Dan Tow's SQL formula
- From: amonte <ax.mount@xxxxxxxxx>
- To: oracle-l <oracle-l@xxxxxxxxxxxxx>
- Date: Sun, 22 Feb 2009 20:15:33 +0100
Hi
A few months ago I was asking some SQL tuning question and someone sggested
me Dan Tow's SQL Tuning book release by Oreilly. So I bought the book a few
weeks ago and just started to reading it.
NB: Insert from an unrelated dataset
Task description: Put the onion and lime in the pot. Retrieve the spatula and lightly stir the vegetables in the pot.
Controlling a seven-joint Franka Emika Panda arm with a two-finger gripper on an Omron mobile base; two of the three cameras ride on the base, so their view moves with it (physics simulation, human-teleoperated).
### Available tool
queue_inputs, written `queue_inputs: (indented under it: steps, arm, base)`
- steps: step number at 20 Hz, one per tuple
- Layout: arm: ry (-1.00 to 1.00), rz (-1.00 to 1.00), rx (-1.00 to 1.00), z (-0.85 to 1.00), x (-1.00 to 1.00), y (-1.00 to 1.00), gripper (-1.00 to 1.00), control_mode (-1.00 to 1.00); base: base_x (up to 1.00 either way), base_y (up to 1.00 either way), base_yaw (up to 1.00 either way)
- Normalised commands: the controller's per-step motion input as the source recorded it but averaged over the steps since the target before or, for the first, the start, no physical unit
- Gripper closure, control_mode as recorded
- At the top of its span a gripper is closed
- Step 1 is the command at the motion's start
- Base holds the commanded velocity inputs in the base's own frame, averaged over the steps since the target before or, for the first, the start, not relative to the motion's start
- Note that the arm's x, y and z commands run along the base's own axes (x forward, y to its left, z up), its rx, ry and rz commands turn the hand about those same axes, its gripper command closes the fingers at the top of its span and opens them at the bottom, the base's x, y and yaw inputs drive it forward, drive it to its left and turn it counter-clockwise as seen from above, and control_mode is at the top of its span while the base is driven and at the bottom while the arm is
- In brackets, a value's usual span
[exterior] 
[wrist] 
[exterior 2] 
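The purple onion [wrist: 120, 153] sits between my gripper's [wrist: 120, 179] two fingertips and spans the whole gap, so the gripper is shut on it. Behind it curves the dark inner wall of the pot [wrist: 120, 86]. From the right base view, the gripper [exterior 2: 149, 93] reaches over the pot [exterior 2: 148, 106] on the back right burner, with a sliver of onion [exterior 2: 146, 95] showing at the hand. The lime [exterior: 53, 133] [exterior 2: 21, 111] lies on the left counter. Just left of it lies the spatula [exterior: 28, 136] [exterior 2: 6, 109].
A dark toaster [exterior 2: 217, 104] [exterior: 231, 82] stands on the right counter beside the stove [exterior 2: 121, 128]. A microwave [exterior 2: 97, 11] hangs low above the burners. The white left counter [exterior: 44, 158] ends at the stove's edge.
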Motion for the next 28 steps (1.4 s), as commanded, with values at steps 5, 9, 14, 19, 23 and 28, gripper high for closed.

I am a bit puzzled about the formula in page 30, calculating the filter
selectivity for a query which searchs for last_name:
select ....
from customers
where last_name = 'SMITH'
And he suggested this formula to obtain the selectivity, sum of (n(i)/C') x
(n(i)/C) where n(i) is the count of rows wiyj ith nonnull last name (I
understand as count of all last_name) and C is count of all rows and C' is
count of all nonnull last name which turns out to be following SQL statement
(which I dont understand)
SELECT SUM(COUNT(Last_Name)*COUNT(Last_Name)) /
(SUM(COUNT(Last_Name))*SUM(COUNT(*)))
FROM Customers
GROUP BY Last_Name;
To start with the formula is not exactly as described, there are are 3 SUM()
instead of one.
To better my understanding I did a test with more familiar table which is
scott.emp table with following query:
select sum(count(mgr)*count(mgr)) / (sum(count(mgr))*sum(count(*)))
from emp
group by mgr
SUM(COUNT(MGR)*COUNT(MGR))/(SUM(COUNT(MGR))*SUM(COUNT(*)))
----------------------------------------------------------
.225274725
So I got a selectivity of roughly 0.225. Does not sound right to me because
there are 6 managers and 13 employees (14 but one has no manager)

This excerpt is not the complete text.